▸ **Work instruction**
Copy the data word for word, keeping every line.

== Material provided ==

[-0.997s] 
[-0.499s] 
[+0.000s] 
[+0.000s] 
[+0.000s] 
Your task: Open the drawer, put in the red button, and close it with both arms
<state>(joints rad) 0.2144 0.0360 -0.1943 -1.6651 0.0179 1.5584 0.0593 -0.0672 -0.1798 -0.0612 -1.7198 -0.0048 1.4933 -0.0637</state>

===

▸ **Output for this exercise**
[-0.997s] 
[-0.499s] 
[+0.000s] 
[+0.000s] 
[+0.000s] 
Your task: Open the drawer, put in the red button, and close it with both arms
<state>(joints rad) 0.2144 0.0360 -0.1943 -1.6651 0.0179 1.5584 0.0593 -0.0672 -0.1798 -0.0612 -1.7198 -0.0048 1.4933 -0.0637</state>

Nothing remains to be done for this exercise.